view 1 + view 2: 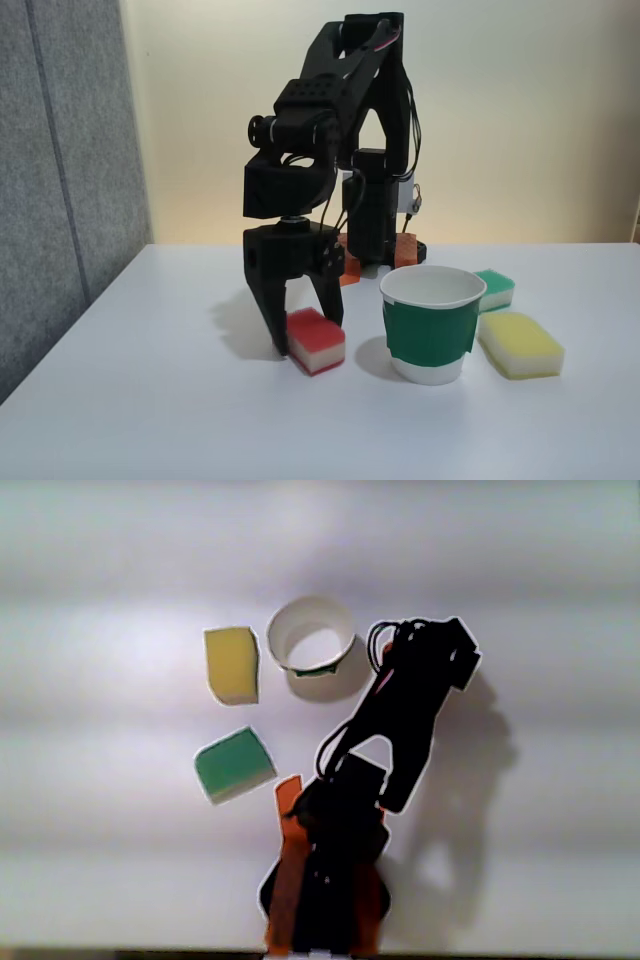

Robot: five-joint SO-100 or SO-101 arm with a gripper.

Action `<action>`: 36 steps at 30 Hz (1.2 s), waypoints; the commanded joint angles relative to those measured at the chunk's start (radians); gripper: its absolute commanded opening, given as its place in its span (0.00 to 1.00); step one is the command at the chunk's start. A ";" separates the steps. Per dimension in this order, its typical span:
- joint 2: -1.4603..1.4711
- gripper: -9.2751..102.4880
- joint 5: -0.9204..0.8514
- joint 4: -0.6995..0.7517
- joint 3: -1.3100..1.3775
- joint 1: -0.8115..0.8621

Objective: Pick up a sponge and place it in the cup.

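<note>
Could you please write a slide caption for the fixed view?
Gripper lowered with fingers astride the red sponge on the table, beside the green-banded cup.

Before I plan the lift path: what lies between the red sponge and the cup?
In the fixed view, only bare white table separates the red sponge from the cup; nothing stands between them.

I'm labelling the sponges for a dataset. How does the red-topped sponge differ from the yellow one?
The red-topped sponge is layered, red over cream; the yellow sponge is one colour. The red one looks smaller and blockier, the yellow one wider and flatter. The red one sits between the gripper fingers left of the cup in the fixed view; the yellow lies free on its right. Both rest on the table.
</note>
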State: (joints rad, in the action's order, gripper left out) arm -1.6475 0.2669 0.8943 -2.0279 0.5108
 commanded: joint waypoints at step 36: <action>-0.554 0.08 -0.238 0.566 0.285 -0.175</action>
State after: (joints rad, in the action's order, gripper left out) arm -2.1506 0.0123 1.4542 -1.7963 0.3421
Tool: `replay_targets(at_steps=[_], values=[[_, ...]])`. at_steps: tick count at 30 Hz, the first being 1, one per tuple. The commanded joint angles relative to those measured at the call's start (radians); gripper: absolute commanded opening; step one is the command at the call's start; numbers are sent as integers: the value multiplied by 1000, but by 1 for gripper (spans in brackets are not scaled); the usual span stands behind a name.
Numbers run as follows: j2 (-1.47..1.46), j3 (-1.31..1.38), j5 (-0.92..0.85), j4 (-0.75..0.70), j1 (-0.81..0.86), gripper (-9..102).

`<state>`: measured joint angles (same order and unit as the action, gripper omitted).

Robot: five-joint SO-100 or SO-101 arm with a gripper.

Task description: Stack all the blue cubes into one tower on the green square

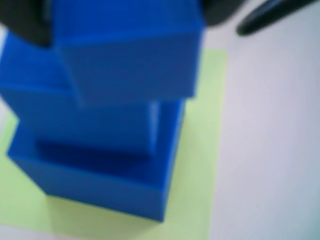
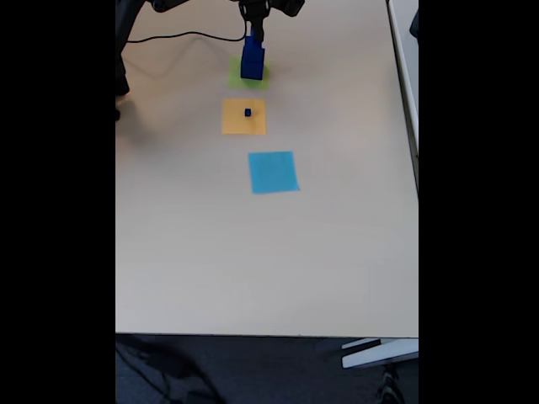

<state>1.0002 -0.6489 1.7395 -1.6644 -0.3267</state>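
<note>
In the wrist view, two blue cubes stand stacked on the green square (image 1: 210, 150): a large one (image 1: 100, 185) at the bottom and a smaller one (image 1: 85, 115) on it. A third blue cube (image 1: 130, 55) sits at the top between the black fingers of my gripper (image 1: 125, 15), which is shut on it. It is at or just above the stack, shifted slightly to the right. The fixed view shows the tower (image 2: 251, 63) on the green square (image 2: 263, 82) at the far end of the table, with my gripper (image 2: 255, 38) over it. A tiny blue cube (image 2: 248, 112) lies on the orange square.
An orange square (image 2: 232, 122) and a light blue square (image 2: 273, 172) lie in a row nearer the camera than the green one. A black cable (image 2: 185, 35) runs along the far left. The table's edge (image 2: 253, 333) is far from the tower.
</note>
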Motion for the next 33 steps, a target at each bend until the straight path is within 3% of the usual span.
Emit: replay_targets(at_steps=[1, 33], values=[[32, 6, 6, -3, 6, 12], [51, 15, -6, -26, 15, 11]])
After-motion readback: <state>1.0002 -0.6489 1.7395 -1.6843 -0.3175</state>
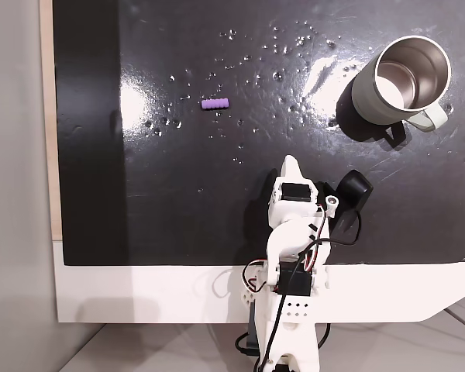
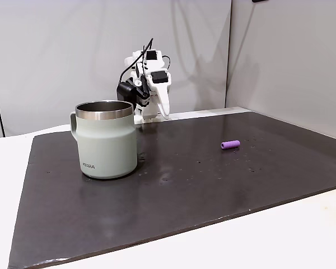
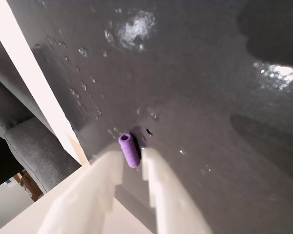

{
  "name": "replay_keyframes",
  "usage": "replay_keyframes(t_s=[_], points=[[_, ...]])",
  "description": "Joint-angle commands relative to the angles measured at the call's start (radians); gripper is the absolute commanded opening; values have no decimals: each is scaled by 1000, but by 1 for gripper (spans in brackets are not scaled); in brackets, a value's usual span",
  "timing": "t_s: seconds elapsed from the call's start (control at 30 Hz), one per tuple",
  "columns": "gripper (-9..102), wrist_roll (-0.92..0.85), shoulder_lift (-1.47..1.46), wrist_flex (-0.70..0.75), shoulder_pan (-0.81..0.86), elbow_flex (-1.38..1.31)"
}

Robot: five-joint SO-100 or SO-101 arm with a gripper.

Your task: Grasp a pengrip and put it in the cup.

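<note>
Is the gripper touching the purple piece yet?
Apart. In a fixed view the gripper is folded back near the arm's base, with bare black mat between it and the purple piece.

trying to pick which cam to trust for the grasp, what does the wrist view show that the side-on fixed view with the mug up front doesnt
Wrist view alone: the open hollow end of the pengrip, and the pale fingers of the gripper slightly parted, with the pengrip lined up in the gap between their tips.

Side-on fixed view alone: the cup standing upright on the mat, well left of the pengrip, with the folded arm behind it near the wall.

Both: the purple pengrip lying on its side on the dark mat, not held.
</note>
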Motion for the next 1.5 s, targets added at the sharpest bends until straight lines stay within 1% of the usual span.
replay_keyframes(t_s=[0.0, 0.07, 0.13, 0.23, 0.43, 0.57, 0.67, 0.77, 1.0, 1.2, 1.37, 1.47], points=[[0, -9, 8, -21, -9, -6], [0, -11, 8, -17, -11, -15], [0, -17, 8, 23, -18, -78], [0, -44, 8, 32, -49, -186], [0, -150, 5, 104, -252, -400], [0, -252, -8, 169, -434, -509], [0, -316, -64, 225, -561, -588], [0, -356, -178, 262, -644, -673], [0, -362, -499, 272, -689, -890], [2, -364, -815, 330, -701, -1123], [8, -299, -1017, 374, -704, -1312], [13, -247, -1164, 431, -701, -1454]])
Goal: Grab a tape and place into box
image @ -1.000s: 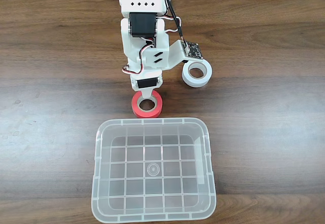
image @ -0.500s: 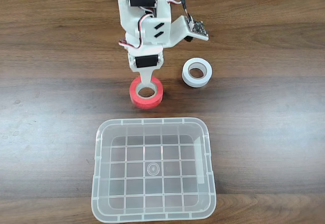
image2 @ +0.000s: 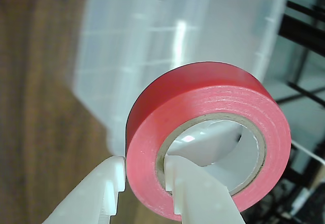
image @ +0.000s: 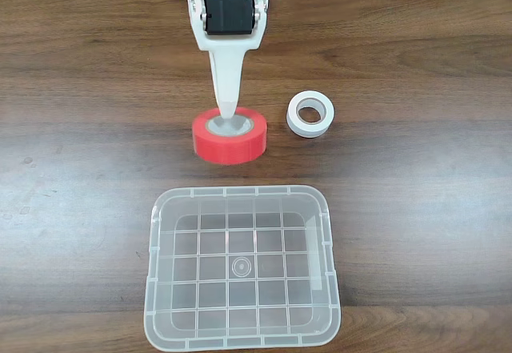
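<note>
— Where's the tape (image: 229, 136) right now?

— Clamped in my gripper (image2: 144, 176). In the wrist view one finger sits inside the ring against the grey-brown core and the other presses the outside of the red-orange wall, so the jaws are closed on one side of the roll. In the fixed view it shows in the upper middle of the frame, under my white finger, and from its size and angle I judge it lifted off the wooden surface (image: 80, 169), though I can't be certain of that.

— And the box (image: 242, 335)?

— Lower centre of the fixed view, open side up, grid bottom showing, nothing in it. It lies straight down the frame from the tape, almost in line. The roll's lower edge is near the box's top rim but not over it.

— So what does the move turn on?

— Carrying the roll down the frame, past that near rim, until it hangs over the grid. Little sideways shift seems needed.

— Anything in the way?

— The white roll (image: 310, 114) sits to the right of the tape, apart from it and off my path.
</note>
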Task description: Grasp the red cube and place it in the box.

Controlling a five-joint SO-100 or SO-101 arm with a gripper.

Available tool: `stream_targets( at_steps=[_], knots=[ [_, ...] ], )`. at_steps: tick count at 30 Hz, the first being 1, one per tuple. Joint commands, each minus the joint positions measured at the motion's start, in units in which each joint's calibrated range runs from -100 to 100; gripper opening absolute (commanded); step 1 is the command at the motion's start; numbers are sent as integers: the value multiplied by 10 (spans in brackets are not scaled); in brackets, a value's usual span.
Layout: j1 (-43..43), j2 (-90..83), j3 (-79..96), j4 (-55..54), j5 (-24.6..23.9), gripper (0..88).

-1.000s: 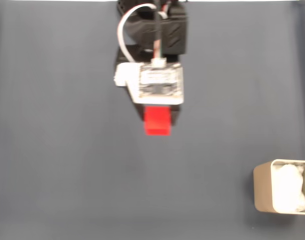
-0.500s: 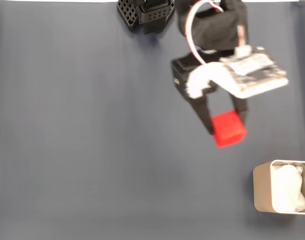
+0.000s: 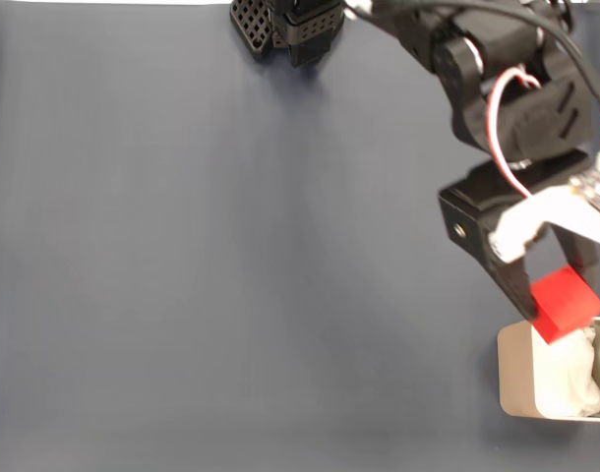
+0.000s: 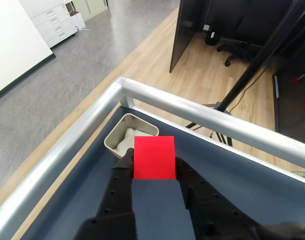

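Between pincer point(image 4: 153, 165) fingers, red cube point(image 3: 566, 304) clamped, raised over box point(image 3: 516, 372) near-left corner.

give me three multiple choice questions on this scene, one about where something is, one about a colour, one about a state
1. In the fixed view, where is the beige-cream rectangular box with rounded corners?
A. top left corner
B. bottom right corner
C. centre of the table

2. What colour is the small smooth cube?
A. red
B. green
C. yellow

3. What is the black two-finger gripper doing?
A. open, holding nothing
B. shut on the cube
C. resting inside the box

Answers:
1. B, the box sits at the lower right edge of the dark blue-grey table surface.
2. A, the cube is bright red in both the fixed and wrist views.
3. B, the wrist view shows the cube clamped between the two black fingers, above the box's near edge.
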Motion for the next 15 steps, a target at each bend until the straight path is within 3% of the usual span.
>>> stream_targets(
  at_steps=[1,15],
  knots=[
    [-9,37,-93,-18,0,0],
    [-27,181,-238,-64,6,0]
  ],
)
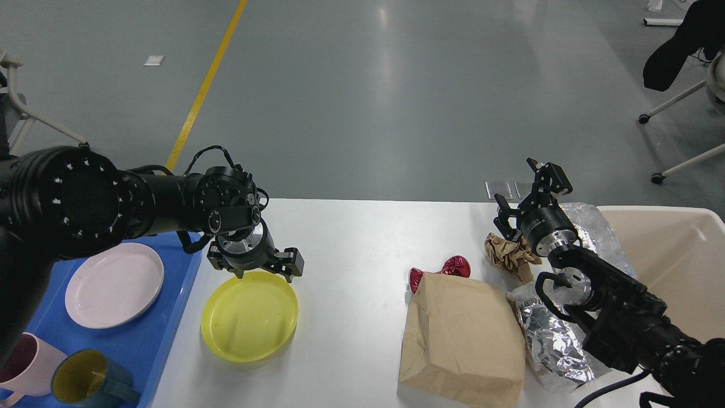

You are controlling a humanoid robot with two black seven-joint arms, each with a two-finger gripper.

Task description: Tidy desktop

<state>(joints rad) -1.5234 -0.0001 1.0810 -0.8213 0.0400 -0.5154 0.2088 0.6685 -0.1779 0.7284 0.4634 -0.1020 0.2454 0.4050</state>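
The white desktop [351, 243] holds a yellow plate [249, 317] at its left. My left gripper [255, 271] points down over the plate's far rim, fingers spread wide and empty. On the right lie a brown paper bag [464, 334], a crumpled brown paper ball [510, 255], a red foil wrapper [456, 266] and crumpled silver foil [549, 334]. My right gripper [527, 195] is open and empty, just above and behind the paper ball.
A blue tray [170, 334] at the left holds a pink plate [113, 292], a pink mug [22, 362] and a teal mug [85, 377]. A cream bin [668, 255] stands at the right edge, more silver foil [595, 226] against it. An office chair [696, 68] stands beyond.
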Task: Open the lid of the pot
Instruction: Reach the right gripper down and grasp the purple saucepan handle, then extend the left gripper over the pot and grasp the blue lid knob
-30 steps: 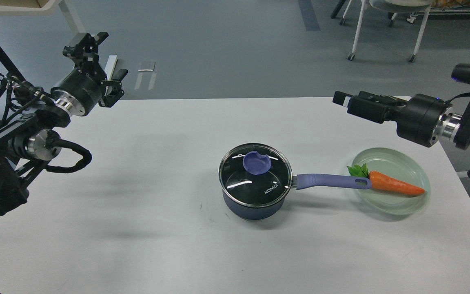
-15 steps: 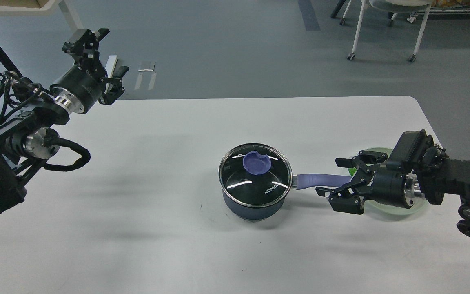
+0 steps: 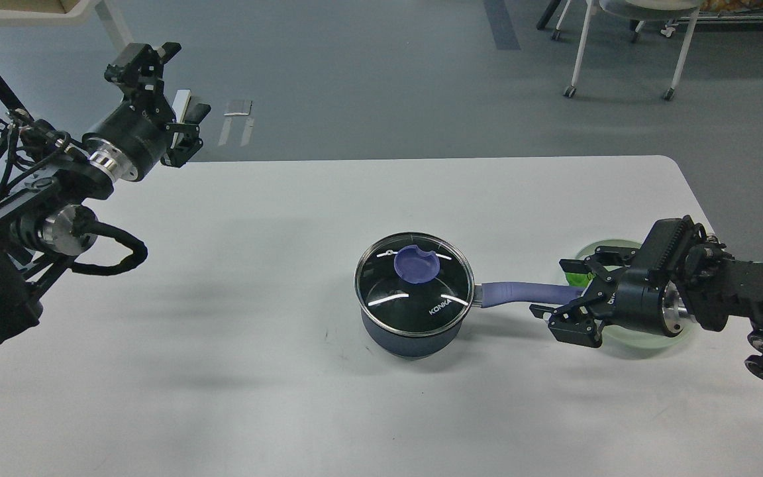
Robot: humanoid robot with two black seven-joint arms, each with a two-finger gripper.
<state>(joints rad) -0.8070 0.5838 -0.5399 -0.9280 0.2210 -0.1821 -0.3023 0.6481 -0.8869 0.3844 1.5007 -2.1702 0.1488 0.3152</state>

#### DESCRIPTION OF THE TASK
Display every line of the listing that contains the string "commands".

#### SOLVED EXERCISE
  "description": "Joint-angle commands relative to the angles measured at the call's start (radians); gripper is the absolute commanded opening; values have no decimals: each is scaled by 1000, but by 1 for gripper (spans in brackets are not scaled); in brackets, a value's usual span",
Available tool: `stream_targets( at_steps=[_], knots=[ [_, ...] ], )`. at_steps: tick count at 30 Hz, the first being 1, one per tuple. Joint commands, each minus the joint positions measured at the motion's start, in units in which each joint's calibrated range runs from -100 to 100; gripper opening absolute (commanded); step 1 is the command at the motion's start; numbers are sent as integers: the value multiplied by 10 (spans in brackets are not scaled); in brackets, a value's usual span.

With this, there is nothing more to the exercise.